La Fiorentina provò più volte a riportarla là.
«Vero, ma mi restano i ricordi di quegli anni. Iniziai con la Primavera. Era la prima esperienza in un grande club. Mi ruppi il ginocchio con l’U20, e al rientro ripartii dalla prima squadra. Ci sono molte analogie con la Samp di oggi. Firenze è una città a misura d’uomo, come Genova».
Dopo la retrocessione e il fallimento, lei trovò la Samp. Un arrivo rocambolesco: Marotta la fece firmare appena sbarcato a Malpensa.
«Avevo ricevuto offerte anche da club di A, ma la Samp mi sembrò l’ideale, anche in ottica futura. Una società seria, un progetto all’altezza, una proprietà “straseria” (dice proprio così, ndr )».
Cosa pensa di questa Fiorentina? Imprevisti in serie, però Montella li ha sempre superati.
«Mi viene da sorridere pensando a Vincenzo allenatore. Nel 2007-08 era stato mio compagno in blucerchiato. Ogni tanto scherziamo su quell’anno. Avevamo un ottimo rapporto, mi fa piacere che sia diventato un bravo allenatore. La Fiorentina ha un grande organico, che coniuga alla perfezione fisicità e tecnica. Ma la storia di Montella parla chiaro: un ragazzo serio e con una volontà di ferro».

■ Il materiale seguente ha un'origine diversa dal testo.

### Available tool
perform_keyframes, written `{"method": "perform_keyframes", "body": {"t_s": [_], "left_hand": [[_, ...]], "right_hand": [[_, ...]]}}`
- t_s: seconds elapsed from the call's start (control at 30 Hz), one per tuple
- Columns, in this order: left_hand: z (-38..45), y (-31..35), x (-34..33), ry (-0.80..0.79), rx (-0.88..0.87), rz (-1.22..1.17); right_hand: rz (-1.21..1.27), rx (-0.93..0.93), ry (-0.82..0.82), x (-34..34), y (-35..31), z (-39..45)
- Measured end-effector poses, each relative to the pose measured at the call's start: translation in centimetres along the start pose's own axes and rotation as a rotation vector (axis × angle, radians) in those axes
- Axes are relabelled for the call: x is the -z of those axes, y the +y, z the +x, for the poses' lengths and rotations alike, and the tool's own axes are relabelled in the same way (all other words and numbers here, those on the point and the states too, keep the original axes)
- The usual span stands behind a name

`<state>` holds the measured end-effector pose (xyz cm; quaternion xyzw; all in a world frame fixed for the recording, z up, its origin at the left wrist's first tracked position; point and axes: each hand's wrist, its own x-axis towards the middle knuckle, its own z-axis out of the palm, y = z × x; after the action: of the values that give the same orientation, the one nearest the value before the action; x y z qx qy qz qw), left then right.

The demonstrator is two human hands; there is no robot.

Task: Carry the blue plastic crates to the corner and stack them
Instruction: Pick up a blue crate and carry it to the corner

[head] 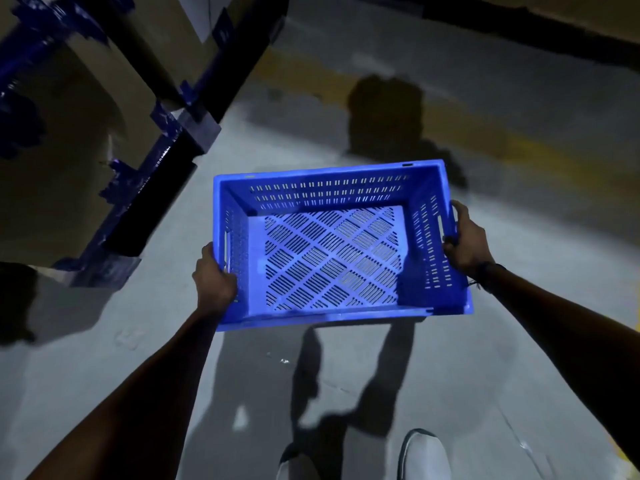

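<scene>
An empty blue plastic crate with slotted walls and a lattice bottom hangs level in front of me, above the concrete floor. My left hand grips its left short side at the handle slot. On the opposite short side my right hand holds the right handle, with a dark band on the wrist. No other crate shows in the frame.
Blue shelving uprights with brown cardboard boxes stand at the left. A yellow floor stripe runs across ahead. Grey concrete floor spreads below, with my white shoe at the bottom. The light is dim.
</scene>
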<state>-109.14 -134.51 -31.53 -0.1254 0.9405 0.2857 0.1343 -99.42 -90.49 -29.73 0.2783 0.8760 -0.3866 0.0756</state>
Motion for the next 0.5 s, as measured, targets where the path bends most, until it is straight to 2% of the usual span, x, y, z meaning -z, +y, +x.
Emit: {"method": "perform_keyframes", "body": {"t_s": [0.23, 0.5], "left_hand": [[-0.1, -0.6, -1.0, -0.005, 0.029, -0.026], [-1.2, -0.8, -1.8, 0.018, 0.020, -0.025]], "right_hand": [[0.005, 0.012, -0.002, -0.2, -0.2, 1.9], [-0.101, -0.036, 0.040, -0.4, 0.3, 2.3]]}}
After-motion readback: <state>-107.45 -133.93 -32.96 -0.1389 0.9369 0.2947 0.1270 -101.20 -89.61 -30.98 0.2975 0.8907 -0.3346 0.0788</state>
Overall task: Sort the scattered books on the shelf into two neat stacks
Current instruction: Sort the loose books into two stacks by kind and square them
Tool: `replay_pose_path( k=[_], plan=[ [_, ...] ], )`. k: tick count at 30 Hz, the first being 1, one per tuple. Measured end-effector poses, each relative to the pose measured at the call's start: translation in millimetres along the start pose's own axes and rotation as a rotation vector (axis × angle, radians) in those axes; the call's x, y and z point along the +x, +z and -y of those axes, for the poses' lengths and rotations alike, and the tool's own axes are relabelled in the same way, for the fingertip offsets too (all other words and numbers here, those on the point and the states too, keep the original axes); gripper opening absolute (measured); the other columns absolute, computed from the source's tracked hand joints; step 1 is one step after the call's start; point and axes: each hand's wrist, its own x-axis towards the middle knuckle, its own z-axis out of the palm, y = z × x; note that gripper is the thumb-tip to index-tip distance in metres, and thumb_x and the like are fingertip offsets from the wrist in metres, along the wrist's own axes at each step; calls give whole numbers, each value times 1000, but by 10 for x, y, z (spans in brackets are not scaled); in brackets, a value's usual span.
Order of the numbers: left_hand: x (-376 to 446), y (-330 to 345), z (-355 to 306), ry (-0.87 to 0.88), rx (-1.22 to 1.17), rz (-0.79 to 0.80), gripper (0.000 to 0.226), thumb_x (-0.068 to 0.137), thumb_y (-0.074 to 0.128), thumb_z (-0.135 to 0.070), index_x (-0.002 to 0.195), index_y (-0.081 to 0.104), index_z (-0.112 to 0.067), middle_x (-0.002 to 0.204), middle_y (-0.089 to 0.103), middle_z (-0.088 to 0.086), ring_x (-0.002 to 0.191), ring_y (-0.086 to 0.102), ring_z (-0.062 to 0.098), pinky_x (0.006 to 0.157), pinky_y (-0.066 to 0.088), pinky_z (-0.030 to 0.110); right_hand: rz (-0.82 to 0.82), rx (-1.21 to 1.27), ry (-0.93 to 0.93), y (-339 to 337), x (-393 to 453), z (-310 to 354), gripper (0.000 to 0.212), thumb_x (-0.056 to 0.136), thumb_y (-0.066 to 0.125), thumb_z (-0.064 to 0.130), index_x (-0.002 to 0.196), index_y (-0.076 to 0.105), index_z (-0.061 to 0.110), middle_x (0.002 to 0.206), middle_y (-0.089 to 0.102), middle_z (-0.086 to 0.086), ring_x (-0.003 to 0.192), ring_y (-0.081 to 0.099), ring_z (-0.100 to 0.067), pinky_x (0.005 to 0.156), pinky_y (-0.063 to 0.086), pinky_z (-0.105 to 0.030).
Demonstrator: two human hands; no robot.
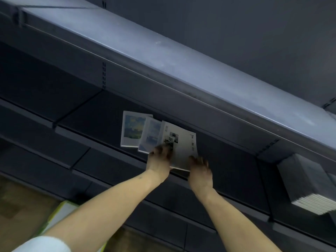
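Note:
Three pale books lie fanned out on a dark shelf (pixel 94 115). The left book (pixel 131 129) has a blue and yellow picture, the middle book (pixel 151 136) is bluish, and the right book (pixel 183 144) is white with a small dark photo. My left hand (pixel 161 159) lies on the lower left part of the white book, fingers bent over its cover. My right hand (pixel 201 170) touches that book's lower right corner at the shelf's front edge. Whether either hand truly grips the book is hard to make out in the blur.
A neat stack of dark-covered books (pixel 312 186) stands on the same shelf at far right. An upper shelf (pixel 181 57) overhangs the books. Lower shelves run below, and a yellow-green box (pixel 60 213) sits on the floor at lower left.

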Motion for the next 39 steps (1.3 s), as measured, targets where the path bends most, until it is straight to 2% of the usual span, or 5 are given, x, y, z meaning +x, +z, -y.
replay_pose_path(
  k=[8,12,18,26,39],
  plan=[
    [-235,7,-539,78,-202,-6,49,101,40,-38,148,26,-39,148,25,12,112,38,40,84,47,45,47,209,327,13,-269,-354,84,94,55,20,155,-3,10,144,34,-21,124,47,-32,93,48,-38],
    [-293,-149,-773,97,-189,21,64,96,40,-14,148,22,-47,153,19,9,122,34,42,97,42,43,-49,169,298,-17,-501,-672,78,91,56,5,154,10,11,128,40,-23,104,56,-30,82,54,-35],
    [-450,-331,-1464,111,-179,-3,62,96,39,-10,147,27,-44,153,22,10,124,34,41,102,39,42,-116,246,331,-22,-832,-1340,61,87,57,-2,142,32,10,125,40,-21,89,58,-26,73,55,-33],
    [-797,-361,-2721,177,-75,-169,94,85,42,9,150,5,-50,141,31,9,106,45,32,89,47,39,-270,334,376,43,-1482,-2499,72,81,53,-10,143,22,13,108,36,-12,65,44,-21,56,42,-30],
    [-1136,-468,-4835,402,12,-326,88,86,45,8,151,11,-40,141,31,11,95,46,27,81,44,34,-370,332,573,193,-2445,-4446,73,84,52,-7,146,22,16,104,36,-11,54,39,-18,53,36,-29]
  ],
)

Questa vostra stagione pazzesca può essere intesa come un risarcimento verso la piazza dopo la retrocessione del 2011?
«Prima raggiungiamo l’Europa — più o meno nobile non importa — e poi venga a rifarmi la domanda. Sarebbe una soddisfazione immensa, ma dietro la concorrenza è agguerrita, può succedere di tutto. Abbiamo un solo modo per farcela: spingere sempre al massimo. Le dico questo: l’unico limite della Samp siamo noi stessi. A volte ci siamo complicati la vita, in altre occasioni siamo calati un po’, ma può succedere se affronti una squadra in quel momento al top. Dobbiamo essere dei martelli. Attenti, concentrati, uniti, solidali. Una cosa è certa: nella partita secca, possiamo giocarcela con chiunque».
A inizio stagione avrebbe immaginato di essere così in alto a Pasqua?
«Sembra un pesce d’aprile, la Samp lassù, vero? Se mi avesse fatto una domanda simile ad agosto, avrei risposto di no. Ma attenzione: non per mancanza di fiducia nel gruppo, ma perché c’erano tante squadre più attrezzate. Però il calcio è bello proprio per questo: si può sfatare qualunque tabù. E poi a gennaio ci siamo rinforzati, il mister ora ha più alternative».
Se andrete in Europa, Cassano al massimo potrà seguirvi da spettatore. Ha letto? Ora è alle Maldive e sogna un futuro da direttore tecnico.
«Antonio che smette? Non ci crede nessuno, tantomeno lui. È troppo innamorato del calcio per dire basta. E poi, se continuo a giocare io, pensa che non possa farlo lui, con la sua classe, solo perché s’è fermato a metà stagione? Non è ancora il giorno dell’ultima recita di Fantantonio».